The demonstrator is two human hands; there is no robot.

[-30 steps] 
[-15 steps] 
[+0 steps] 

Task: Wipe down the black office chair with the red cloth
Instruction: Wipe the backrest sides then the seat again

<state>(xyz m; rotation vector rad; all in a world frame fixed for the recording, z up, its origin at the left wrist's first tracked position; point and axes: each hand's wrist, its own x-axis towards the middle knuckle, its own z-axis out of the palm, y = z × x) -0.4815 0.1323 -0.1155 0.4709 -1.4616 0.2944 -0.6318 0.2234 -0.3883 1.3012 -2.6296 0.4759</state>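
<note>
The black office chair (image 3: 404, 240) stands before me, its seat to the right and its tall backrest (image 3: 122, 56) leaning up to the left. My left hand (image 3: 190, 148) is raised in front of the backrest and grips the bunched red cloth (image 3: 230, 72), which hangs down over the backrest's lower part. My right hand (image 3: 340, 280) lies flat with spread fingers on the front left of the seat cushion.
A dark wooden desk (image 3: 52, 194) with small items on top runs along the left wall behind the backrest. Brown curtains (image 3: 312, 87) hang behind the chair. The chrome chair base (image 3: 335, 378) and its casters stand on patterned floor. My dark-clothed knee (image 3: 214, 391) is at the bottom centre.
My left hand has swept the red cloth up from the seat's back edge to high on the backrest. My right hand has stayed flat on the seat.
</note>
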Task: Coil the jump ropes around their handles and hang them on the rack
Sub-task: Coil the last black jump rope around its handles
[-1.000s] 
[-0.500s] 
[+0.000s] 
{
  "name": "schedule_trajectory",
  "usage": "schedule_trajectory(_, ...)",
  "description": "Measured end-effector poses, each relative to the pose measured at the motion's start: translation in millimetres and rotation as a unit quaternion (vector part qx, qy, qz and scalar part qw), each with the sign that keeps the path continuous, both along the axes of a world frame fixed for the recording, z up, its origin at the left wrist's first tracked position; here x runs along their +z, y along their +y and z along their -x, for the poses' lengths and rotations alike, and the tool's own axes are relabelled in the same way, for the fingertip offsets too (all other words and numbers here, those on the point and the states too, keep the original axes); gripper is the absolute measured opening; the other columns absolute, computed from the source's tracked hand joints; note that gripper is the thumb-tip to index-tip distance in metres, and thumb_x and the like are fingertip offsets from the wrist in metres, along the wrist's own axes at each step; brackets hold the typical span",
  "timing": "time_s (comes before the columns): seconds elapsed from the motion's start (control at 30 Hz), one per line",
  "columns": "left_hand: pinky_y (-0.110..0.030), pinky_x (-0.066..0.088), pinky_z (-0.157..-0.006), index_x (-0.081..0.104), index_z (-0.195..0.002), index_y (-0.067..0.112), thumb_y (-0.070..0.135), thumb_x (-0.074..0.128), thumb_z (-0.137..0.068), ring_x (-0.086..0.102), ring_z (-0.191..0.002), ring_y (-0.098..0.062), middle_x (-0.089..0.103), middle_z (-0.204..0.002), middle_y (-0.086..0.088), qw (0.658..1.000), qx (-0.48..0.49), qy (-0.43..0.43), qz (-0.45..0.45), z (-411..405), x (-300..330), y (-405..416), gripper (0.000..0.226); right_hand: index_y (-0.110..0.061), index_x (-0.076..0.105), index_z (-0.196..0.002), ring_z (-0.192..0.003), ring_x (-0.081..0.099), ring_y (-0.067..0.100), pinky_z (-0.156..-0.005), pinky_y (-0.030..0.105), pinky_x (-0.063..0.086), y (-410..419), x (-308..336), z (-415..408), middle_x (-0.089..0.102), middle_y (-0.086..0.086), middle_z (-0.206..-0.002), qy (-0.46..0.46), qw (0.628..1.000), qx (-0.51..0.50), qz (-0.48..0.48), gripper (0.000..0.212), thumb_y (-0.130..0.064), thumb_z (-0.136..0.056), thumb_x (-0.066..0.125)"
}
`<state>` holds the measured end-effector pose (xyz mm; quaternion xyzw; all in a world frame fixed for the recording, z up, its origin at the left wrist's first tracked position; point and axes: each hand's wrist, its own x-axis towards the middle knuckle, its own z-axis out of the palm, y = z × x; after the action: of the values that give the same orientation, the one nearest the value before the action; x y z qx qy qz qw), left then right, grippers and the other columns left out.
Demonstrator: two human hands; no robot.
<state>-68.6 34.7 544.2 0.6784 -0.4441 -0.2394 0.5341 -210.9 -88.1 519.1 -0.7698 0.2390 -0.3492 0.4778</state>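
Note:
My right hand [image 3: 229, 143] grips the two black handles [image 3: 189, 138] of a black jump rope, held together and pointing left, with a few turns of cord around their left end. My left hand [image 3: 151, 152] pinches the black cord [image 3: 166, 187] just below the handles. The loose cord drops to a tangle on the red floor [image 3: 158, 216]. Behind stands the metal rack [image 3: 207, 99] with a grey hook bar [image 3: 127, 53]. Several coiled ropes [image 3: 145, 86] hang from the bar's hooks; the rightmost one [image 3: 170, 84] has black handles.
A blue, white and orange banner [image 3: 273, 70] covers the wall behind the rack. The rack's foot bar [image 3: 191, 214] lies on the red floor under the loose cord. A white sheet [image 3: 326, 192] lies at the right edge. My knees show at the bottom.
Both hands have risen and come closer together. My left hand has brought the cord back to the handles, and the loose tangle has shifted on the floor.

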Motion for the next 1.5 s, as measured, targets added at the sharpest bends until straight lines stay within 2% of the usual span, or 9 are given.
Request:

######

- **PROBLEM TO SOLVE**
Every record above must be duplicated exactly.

- **TASK OUTPUT**
The demonstrator is two human hands; there is no robot.

[-30 steps] 
[-15 steps] 
[+0 steps] 

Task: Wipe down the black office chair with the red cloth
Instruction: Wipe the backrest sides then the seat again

<state>(xyz m; rotation vector rad; all in a world frame fixed for the recording, z up, its origin at the left wrist's first tracked position; point and axes: each hand's wrist, its own x-axis towards the middle knuckle, its own z-axis out of the palm, y = z × x) -0.4815 0.1323 -0.1155 0.4709 -1.4616 0.2944 -0.6318 0.2234 -0.3883 1.3012 -2.6296 0.4759</state>
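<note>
The black office chair (image 3: 404, 240) stands before me, its seat to the right and its tall backrest (image 3: 122, 56) leaning up to the left. My left hand (image 3: 190, 148) is raised in front of the backrest and grips the bunched red cloth (image 3: 230, 72), which hangs down over the backrest's lower part. My right hand (image 3: 340, 280) lies flat with spread fingers on the front left of the seat cushion.
A dark wooden desk (image 3: 52, 194) with small items on top runs along the left wall behind the backrest. Brown curtains (image 3: 312, 87) hang behind the chair. The chrome chair base (image 3: 335, 378) and its casters stand on patterned floor. My dark-clothed knee (image 3: 214, 391) is at the bottom centre.
My left hand has swept the red cloth up from the seat's back edge to high on the backrest. My right hand has stayed flat on the seat.
</note>
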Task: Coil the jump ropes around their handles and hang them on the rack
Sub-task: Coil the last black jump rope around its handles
[-1.000s] 
[-0.500s] 
[+0.000s] 
{
  "name": "schedule_trajectory",
  "usage": "schedule_trajectory(_, ...)",
  "description": "Measured end-effector poses, each relative to the pose measured at the motion's start: translation in millimetres and rotation as a unit quaternion (vector part qx, qy, qz and scalar part qw), each with the sign that keeps the path continuous, both along the axes of a world frame fixed for the recording, z up, its origin at the left wrist's first tracked position; here x runs along their +z, y along their +y and z along their -x, for the poses' lengths and rotations alike, and the tool's own axes are relabelled in the same way, for the fingertip offsets too (all other words and numbers here, those on the point and the states too, keep the original axes); gripper is the absolute measured opening; the other columns absolute, computed from the source's tracked hand joints; note that gripper is the thumb-tip to index-tip distance in metres, and thumb_x and the like are fingertip offsets from the wrist in metres, along the wrist's own axes at each step; brackets hold the typical span",
  "timing": "time_s (comes before the columns): seconds elapsed from the motion's start (control at 30 Hz), one per line",
  "columns": "left_hand: pinky_y (-0.110..0.030), pinky_x (-0.066..0.088), pinky_z (-0.157..-0.006), index_x (-0.081..0.104), index_z (-0.195..0.002), index_y (-0.067..0.112), thumb_y (-0.070..0.135), thumb_x (-0.074..0.128), thumb_z (-0.137..0.068), ring_x (-0.086..0.102), ring_z (-0.191..0.002), ring_y (-0.098..0.062), middle_x (-0.089..0.103), middle_z (-0.204..0.002), middle_y (-0.086..0.088), qw (0.658..1.000), qx (-0.48..0.49), qy (-0.43..0.43), qz (-0.45..0.45), z (-411..405), x (-300..330), y (-405..416), gripper (0.000..0.226); right_hand: index_y (-0.110..0.061), index_x (-0.076..0.105), index_z (-0.196..0.002), ring_z (-0.192..0.003), ring_x (-0.081..0.099), ring_y (-0.067..0.100), pinky_z (-0.156..-0.005), pinky_y (-0.030..0.105), pinky_x (-0.063..0.086), y (-410..419), x (-308..336), z (-415..408), middle_x (-0.089..0.102), middle_y (-0.086..0.086), middle_z (-0.206..-0.002), qy (-0.46..0.46), qw (0.628..1.000), qx (-0.51..0.50), qz (-0.48..0.48), gripper (0.000..0.212), thumb_y (-0.130..0.064), thumb_z (-0.136..0.056), thumb_x (-0.066..0.125)"
}
`<state>` holds the measured end-effector pose (xyz mm; quaternion xyzw; all in a world frame fixed for the recording, z up, its origin at the left wrist's first tracked position; point and axes: each hand's wrist, its own x-axis towards the middle knuckle, its own z-axis out of the palm, y = z × x; after the action: of the values that give the same orientation, the one nearest the value before the action; x y z qx qy qz qw), left then right, grippers and the other columns left out.
Demonstrator: two human hands; no robot.
<state>-68.6 34.7 544.2 0.6784 -0.4441 -0.2394 0.5341 -210.9 -88.1 519.1 -0.7698 0.2390 -0.3492 0.4778</state>
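Note:
My right hand [image 3: 229, 143] grips the two black handles [image 3: 189, 138] of a black jump rope, held together and pointing left, with a few turns of cord around their left end. My left hand [image 3: 151, 152] pinches the black cord [image 3: 166, 187] just below the handles. The loose cord drops to a tangle on the red floor [image 3: 158, 216]. Behind stands the metal rack [image 3: 207, 99] with a grey hook bar [image 3: 127, 53]. Several coiled ropes [image 3: 145, 86] hang from the bar's hooks; the rightmost one [image 3: 170, 84] has black handles.
A blue, white and orange banner [image 3: 273, 70] covers the wall behind the rack. The rack's foot bar [image 3: 191, 214] lies on the red floor under the loose cord. A white sheet [image 3: 326, 192] lies at the right edge. My knees show at the bottom.
Both hands have risen and come closer together. My left hand has brought the cord back to the handles, and the loose tangle has shifted on the floor.
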
Motion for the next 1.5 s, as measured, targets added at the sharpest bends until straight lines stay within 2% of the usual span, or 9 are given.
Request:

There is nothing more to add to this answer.